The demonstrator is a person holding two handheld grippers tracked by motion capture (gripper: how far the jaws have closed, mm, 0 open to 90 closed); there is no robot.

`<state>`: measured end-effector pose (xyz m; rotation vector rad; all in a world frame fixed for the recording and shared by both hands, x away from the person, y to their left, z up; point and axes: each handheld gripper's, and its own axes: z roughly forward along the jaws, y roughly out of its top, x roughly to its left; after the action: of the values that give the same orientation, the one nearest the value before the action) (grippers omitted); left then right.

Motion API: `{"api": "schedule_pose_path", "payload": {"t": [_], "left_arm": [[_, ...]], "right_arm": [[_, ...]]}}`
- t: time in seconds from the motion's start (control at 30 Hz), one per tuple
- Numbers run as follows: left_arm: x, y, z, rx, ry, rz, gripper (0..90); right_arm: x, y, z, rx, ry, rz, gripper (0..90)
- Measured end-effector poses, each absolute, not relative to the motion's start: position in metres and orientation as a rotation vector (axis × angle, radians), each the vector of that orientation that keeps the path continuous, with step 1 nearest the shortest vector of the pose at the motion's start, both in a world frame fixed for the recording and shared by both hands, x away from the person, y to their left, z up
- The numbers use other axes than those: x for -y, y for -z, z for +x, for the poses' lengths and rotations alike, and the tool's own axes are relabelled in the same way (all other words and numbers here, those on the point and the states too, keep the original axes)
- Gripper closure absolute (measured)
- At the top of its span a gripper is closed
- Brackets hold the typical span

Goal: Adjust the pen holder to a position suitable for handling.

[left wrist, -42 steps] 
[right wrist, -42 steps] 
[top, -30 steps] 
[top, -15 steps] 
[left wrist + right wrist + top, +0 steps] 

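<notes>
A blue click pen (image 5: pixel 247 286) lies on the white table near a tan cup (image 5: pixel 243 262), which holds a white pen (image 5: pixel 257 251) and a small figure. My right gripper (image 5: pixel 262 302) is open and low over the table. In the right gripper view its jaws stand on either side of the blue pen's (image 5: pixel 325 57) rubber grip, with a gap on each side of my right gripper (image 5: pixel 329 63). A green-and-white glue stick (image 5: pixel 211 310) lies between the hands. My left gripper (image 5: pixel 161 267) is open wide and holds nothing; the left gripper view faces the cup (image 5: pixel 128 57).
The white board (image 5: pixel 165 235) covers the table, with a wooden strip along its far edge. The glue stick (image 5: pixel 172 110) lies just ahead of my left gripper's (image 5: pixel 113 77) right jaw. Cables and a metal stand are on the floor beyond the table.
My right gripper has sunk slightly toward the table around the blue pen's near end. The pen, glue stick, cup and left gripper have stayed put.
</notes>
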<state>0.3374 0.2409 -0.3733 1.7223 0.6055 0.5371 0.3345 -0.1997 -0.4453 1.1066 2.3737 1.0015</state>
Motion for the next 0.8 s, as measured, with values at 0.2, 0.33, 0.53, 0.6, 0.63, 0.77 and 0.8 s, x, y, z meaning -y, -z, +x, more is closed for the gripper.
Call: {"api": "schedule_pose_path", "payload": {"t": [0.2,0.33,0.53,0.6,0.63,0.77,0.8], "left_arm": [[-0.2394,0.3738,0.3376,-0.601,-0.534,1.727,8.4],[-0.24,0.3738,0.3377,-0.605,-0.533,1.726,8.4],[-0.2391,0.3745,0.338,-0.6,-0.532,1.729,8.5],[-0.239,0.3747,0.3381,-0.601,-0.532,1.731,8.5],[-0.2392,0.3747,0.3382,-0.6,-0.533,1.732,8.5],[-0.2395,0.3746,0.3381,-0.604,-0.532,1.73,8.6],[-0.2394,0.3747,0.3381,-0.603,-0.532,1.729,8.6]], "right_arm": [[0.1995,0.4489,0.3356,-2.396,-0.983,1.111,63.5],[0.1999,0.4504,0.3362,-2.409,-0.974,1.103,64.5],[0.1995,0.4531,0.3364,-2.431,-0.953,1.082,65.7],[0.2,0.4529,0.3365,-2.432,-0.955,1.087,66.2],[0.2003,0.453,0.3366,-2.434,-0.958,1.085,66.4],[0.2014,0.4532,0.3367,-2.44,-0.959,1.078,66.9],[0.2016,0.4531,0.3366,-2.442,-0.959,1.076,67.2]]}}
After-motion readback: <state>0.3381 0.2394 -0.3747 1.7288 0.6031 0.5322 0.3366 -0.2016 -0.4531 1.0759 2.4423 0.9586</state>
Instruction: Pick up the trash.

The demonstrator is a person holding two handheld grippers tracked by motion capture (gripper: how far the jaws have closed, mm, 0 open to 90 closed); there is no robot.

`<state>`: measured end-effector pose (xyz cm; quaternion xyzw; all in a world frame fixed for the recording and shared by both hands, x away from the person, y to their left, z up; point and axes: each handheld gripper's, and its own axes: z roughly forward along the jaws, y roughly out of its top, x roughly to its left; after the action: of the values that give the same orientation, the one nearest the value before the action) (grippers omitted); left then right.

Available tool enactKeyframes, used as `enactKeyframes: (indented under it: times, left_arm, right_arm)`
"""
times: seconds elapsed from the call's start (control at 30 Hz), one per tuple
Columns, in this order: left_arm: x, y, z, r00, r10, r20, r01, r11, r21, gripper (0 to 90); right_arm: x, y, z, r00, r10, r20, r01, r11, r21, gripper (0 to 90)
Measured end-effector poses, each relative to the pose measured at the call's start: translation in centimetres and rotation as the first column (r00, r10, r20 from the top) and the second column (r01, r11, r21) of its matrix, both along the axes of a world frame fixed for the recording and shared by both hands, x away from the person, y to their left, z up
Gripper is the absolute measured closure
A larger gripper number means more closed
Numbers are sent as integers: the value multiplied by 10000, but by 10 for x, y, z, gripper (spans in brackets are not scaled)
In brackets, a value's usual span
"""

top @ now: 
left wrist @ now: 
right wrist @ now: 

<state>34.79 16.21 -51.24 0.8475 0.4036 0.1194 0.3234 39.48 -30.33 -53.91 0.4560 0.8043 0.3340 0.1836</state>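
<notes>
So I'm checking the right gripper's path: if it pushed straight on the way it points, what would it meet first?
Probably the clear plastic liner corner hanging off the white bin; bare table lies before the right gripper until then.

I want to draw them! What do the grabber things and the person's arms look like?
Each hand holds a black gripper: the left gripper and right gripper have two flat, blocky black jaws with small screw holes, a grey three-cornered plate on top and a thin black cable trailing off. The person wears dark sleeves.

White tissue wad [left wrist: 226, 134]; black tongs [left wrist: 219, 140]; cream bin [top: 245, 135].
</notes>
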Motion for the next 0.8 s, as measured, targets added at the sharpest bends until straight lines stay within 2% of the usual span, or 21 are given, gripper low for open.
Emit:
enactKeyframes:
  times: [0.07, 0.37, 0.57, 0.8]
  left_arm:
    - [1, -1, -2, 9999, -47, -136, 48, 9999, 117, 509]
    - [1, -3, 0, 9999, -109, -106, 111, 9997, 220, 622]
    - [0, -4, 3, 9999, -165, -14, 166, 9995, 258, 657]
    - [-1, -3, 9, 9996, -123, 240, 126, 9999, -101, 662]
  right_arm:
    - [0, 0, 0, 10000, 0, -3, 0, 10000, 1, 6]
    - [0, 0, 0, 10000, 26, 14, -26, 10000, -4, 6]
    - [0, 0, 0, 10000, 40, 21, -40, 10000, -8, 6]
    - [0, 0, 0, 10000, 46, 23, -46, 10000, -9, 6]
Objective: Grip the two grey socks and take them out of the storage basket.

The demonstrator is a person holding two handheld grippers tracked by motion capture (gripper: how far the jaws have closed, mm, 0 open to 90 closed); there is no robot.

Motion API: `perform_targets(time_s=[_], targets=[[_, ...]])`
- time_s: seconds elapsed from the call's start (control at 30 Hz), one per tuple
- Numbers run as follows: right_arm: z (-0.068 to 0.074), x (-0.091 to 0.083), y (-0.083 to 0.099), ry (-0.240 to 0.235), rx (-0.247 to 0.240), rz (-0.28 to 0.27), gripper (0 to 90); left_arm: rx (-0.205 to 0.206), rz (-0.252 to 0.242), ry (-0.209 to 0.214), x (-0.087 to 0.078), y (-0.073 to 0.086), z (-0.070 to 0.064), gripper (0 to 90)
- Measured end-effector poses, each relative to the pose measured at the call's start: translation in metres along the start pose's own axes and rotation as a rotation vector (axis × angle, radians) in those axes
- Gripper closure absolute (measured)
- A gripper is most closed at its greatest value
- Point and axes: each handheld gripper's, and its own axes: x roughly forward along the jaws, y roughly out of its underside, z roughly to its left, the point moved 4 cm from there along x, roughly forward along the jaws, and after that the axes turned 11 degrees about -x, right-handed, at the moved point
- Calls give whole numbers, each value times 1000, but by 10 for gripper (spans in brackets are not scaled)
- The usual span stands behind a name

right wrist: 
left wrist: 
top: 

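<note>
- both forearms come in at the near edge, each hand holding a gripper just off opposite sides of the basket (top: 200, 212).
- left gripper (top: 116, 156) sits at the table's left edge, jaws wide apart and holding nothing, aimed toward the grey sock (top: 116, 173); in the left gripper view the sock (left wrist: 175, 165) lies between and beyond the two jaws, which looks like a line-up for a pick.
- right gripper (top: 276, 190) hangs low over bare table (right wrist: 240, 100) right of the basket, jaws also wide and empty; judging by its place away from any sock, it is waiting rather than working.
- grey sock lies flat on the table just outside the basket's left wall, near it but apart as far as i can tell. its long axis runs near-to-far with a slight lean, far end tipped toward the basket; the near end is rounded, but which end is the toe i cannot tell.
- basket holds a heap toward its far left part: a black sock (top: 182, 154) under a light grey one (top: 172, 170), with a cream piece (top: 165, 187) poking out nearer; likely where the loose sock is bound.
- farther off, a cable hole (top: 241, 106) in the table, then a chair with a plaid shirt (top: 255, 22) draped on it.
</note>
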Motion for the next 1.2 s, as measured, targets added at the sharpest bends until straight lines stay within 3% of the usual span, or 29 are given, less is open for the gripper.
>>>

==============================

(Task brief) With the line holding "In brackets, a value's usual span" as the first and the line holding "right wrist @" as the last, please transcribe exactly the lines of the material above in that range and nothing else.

(Solution)
In brackets, a value's usual span
"""

top @ now: 
left wrist @ now: 
right wrist @ now: 

Nothing else belongs in the output.